Sounds sketchy. How will you ever verify he closed these sales? Is there a database you(and others) input these leads to make sure there are no duplicate leads??
A lead is a prospect he will try and sell something to. You'll want to find out what kind of product he is selling, you can look up the % of leads that actually convert to sales. You wont generate 10 leads that convert per day. Maybe 10 per month.
He wants you to find potential "leads' or candidates that fit the two requirements so he can deliver his pitch and hopefully make a sale.
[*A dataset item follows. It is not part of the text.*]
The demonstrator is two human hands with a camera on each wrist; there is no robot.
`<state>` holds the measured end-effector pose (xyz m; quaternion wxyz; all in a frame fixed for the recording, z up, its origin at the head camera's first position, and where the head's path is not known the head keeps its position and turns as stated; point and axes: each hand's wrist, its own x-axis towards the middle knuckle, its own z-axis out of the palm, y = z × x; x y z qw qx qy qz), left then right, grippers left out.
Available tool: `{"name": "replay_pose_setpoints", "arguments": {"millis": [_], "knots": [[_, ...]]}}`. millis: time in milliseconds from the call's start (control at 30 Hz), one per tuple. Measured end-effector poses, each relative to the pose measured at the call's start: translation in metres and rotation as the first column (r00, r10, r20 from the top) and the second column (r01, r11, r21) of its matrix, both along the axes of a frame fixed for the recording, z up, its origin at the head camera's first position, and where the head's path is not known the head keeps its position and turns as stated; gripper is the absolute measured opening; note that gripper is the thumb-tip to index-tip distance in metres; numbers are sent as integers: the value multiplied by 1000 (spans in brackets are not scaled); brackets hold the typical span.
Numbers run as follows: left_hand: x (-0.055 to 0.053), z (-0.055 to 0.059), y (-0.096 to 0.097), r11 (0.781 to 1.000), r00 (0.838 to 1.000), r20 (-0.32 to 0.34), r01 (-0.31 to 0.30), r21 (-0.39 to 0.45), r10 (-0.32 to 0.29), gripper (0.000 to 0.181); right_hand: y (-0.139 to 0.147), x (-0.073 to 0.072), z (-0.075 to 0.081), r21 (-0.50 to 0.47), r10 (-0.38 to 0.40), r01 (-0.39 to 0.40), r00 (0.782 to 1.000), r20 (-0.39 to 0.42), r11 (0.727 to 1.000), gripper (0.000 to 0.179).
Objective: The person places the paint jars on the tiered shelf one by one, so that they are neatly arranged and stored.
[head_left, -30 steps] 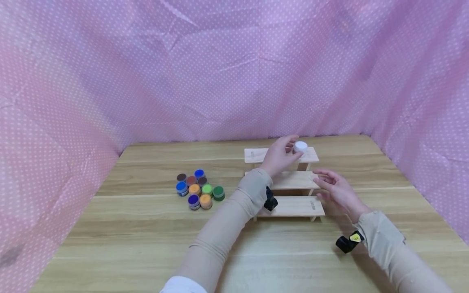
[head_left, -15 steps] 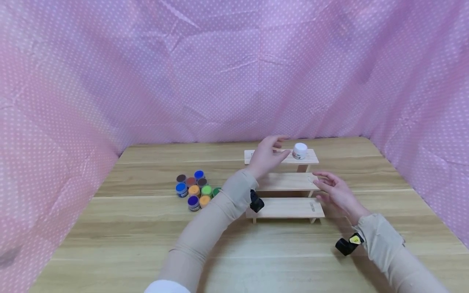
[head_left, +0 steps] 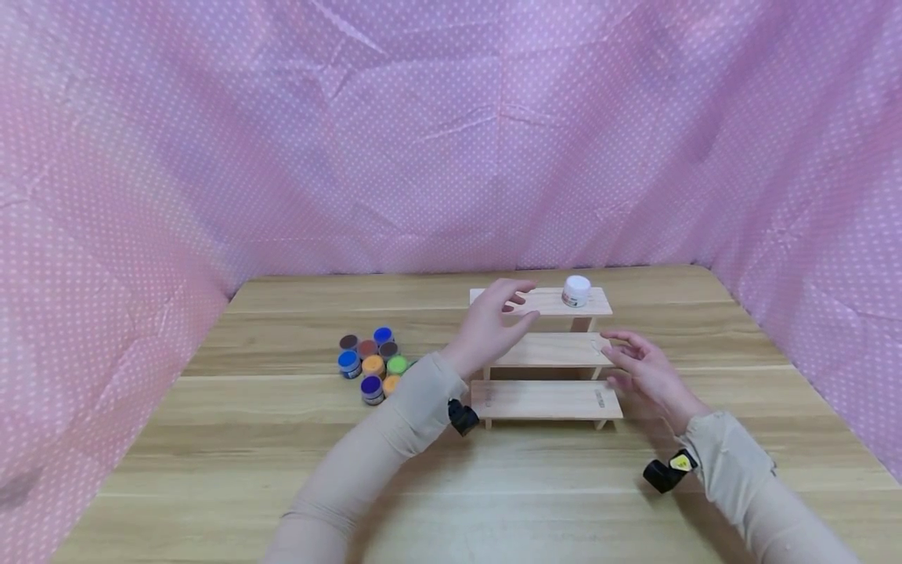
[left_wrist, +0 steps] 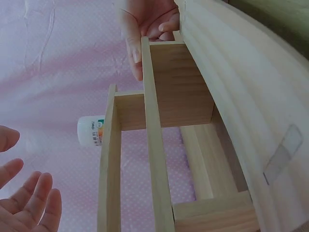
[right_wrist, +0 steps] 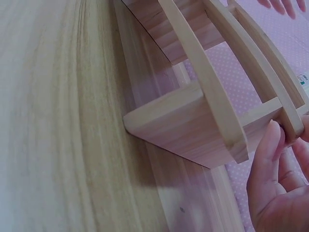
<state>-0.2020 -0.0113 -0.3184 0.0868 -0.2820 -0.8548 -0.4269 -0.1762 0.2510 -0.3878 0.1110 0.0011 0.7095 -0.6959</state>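
Note:
A three-step wooden display rack [head_left: 550, 401] stands on the table. Near the right end of its top step sits a white-lidded paint jar [head_left: 576, 291], upright; the left wrist view shows the same jar [left_wrist: 90, 131] with its printed label. My left hand [head_left: 491, 327], fingers spread and holding nothing, hovers over the left part of the rack, apart from the jar. On the other side, my right hand [head_left: 650, 379] pinches the right end of the middle step between thumb and fingers, as the right wrist view shows of this hand [right_wrist: 280, 188].
Left of the rack, several small paint jars [head_left: 373, 366] with blue, brown, orange and green lids stand in a tight cluster, partly hidden by my left sleeve [head_left: 395, 439]. Pink dotted cloth [head_left: 451, 157] hangs behind and beside the wooden table [head_left: 211, 454].
My left hand has let go of the white jar and moved left and slightly down, away from it. The jar stays on the top step. My right hand keeps its place on the rack.

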Motion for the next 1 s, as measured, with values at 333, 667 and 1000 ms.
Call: {"name": "replay_pose_setpoints", "arguments": {"millis": [333, 667, 1000], "knots": [[21, 2, -28, 999, 994, -103, 22, 23, -20, 36, -3, 0, -3, -15, -18, 18, 1000, -1, 1000, 21], [33, 2, -58, 1000, 977, -211, -14, 16, 17, 33, -5, -1, -2, 4, -27, 27, 1000, 16, 1000, 24], [42, -10, -82, 998, 989, -140, -39, 51, 46, 33, -8, -1, 0, -4, -27, 27, 999, 28, 1000, 26]]}}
Basically you'll be filtering out numbers from his call list, saving him time.
Sounds too much like those old "Entry Level Sports Advertising" listings in the Greensheet where you just ended up going door-to-door selling worthless trinkets all day.
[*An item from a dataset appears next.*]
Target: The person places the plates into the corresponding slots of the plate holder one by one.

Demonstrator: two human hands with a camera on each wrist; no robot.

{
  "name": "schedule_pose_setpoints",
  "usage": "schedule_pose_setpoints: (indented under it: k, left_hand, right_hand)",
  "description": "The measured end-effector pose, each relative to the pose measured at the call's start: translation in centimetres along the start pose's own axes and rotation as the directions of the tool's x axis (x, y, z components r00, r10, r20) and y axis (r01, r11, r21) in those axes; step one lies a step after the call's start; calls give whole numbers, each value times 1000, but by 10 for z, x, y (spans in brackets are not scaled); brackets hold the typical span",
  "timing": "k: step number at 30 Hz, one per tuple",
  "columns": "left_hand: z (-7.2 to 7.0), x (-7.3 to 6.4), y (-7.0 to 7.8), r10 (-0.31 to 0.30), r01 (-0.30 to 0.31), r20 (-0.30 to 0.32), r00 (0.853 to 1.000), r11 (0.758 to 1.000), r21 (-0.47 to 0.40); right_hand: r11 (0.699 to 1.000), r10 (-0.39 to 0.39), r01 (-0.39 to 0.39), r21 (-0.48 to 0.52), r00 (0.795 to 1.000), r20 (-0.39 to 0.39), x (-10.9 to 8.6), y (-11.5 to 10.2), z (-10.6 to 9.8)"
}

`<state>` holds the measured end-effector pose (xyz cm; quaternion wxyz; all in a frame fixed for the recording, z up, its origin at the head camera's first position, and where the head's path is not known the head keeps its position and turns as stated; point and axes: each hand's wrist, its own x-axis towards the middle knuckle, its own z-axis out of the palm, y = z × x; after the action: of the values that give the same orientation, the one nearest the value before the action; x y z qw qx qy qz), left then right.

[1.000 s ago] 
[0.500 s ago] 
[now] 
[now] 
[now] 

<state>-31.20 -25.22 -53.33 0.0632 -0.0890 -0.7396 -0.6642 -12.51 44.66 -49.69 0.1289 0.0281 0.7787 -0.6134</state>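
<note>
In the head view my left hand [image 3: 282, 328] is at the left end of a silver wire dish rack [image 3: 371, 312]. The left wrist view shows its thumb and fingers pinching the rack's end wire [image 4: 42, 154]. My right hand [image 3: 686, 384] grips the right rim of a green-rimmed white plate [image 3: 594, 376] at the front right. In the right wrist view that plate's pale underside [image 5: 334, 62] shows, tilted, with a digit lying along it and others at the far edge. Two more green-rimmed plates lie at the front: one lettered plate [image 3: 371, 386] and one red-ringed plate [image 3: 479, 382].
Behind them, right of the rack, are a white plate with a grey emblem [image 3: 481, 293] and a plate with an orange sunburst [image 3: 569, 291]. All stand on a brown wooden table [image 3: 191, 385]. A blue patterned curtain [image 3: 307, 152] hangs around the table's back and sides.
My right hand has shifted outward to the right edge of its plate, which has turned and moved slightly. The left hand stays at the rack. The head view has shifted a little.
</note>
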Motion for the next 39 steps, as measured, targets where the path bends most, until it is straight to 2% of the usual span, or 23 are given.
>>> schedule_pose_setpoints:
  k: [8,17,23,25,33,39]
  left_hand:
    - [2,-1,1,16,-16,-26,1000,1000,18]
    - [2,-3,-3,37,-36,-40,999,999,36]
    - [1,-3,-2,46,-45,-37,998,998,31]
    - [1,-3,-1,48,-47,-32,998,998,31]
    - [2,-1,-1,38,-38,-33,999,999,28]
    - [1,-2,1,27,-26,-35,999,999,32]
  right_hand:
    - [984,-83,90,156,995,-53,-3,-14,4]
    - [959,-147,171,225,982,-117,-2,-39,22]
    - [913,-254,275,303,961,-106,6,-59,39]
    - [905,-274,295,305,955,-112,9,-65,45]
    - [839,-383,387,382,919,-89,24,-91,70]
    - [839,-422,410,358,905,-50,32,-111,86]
I'd be really uncomfortable with the $50/closed lead pay. You may end up working for next to nothing. I suppose it's their way of ensuring you actually qualify people, but I'd expect some kind of hourly on top of that. Especially since the close is dependent on someone else! Apart from that, as others have mentioned, you're working the phones, filtering a huge list of numbers to come up with a qualified prospects list. Cold calls. If telephone soliciting is your thing (heaven forbid) there might be better stuff out there.
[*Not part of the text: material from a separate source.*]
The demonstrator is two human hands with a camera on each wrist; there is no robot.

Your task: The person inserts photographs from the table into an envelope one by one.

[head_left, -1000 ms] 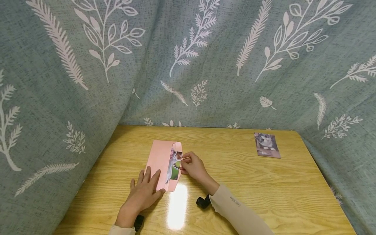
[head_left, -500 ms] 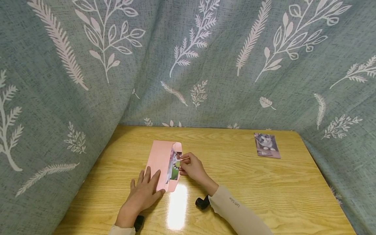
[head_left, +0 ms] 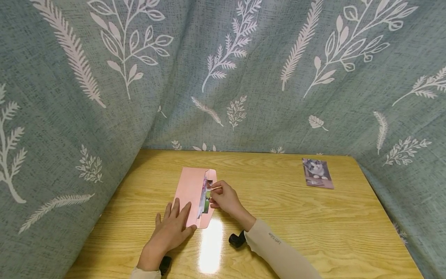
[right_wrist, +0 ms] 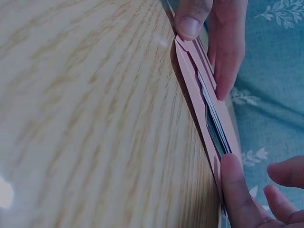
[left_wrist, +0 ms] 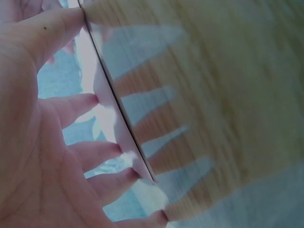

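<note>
A pink envelope (head_left: 189, 186) lies on the wooden table, its flap side facing right. Photos (head_left: 206, 205) sit mostly inside it, a narrow colourful strip showing at the opening. My left hand (head_left: 168, 230) rests on the envelope's lower left with fingers spread; the left wrist view shows its fingertips along the paper. At the opening is my right hand (head_left: 226, 199), its fingers bent. In the right wrist view one fingertip (right_wrist: 232, 166) presses at the edges of the stacked photos, while its other fingers stand apart from the envelope, holding nothing.
A cat photo (head_left: 318, 173) lies at the table's back right. Patterned blue-green curtain (head_left: 223, 77) surrounds the back and sides of the table (head_left: 278, 217). Black wrist cameras (head_left: 237, 240) hang beneath the wrists. A bright light reflection marks the tabletop near the envelope.
My right hand has shifted left over the flap, and the photos have slid further into the envelope, so less of them shows. My left hand has stayed in place.
</note>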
This reminds me of a sad point in my life. I was about 22 years old, and just got "laid off" *cough* Anyway, so I am sitting there in my "apartment" *cough* parent's house, felling depressed, when I saw an add in the Chronicle classifieds stating "manager trainees wanted, $45K/yr. to start, work your own hours, need highly motivated folks; no college degree required; etc.". I thought, "wow", this is right up my alley. So I call in and after 5 mins of talking to the head guy, he hires me over the phone as a manager trainee, stating I will be a manager in 3-6 months with 2 teams of 5-10 folks working under me. Afterwards, I feel like I am on top of the world. So I show up the next day, only to be brought back to reality by the fact that this awesome job involved going from car dealership to car dealership selling ties to car salesmen. Lesson learned? It is always too good to be true.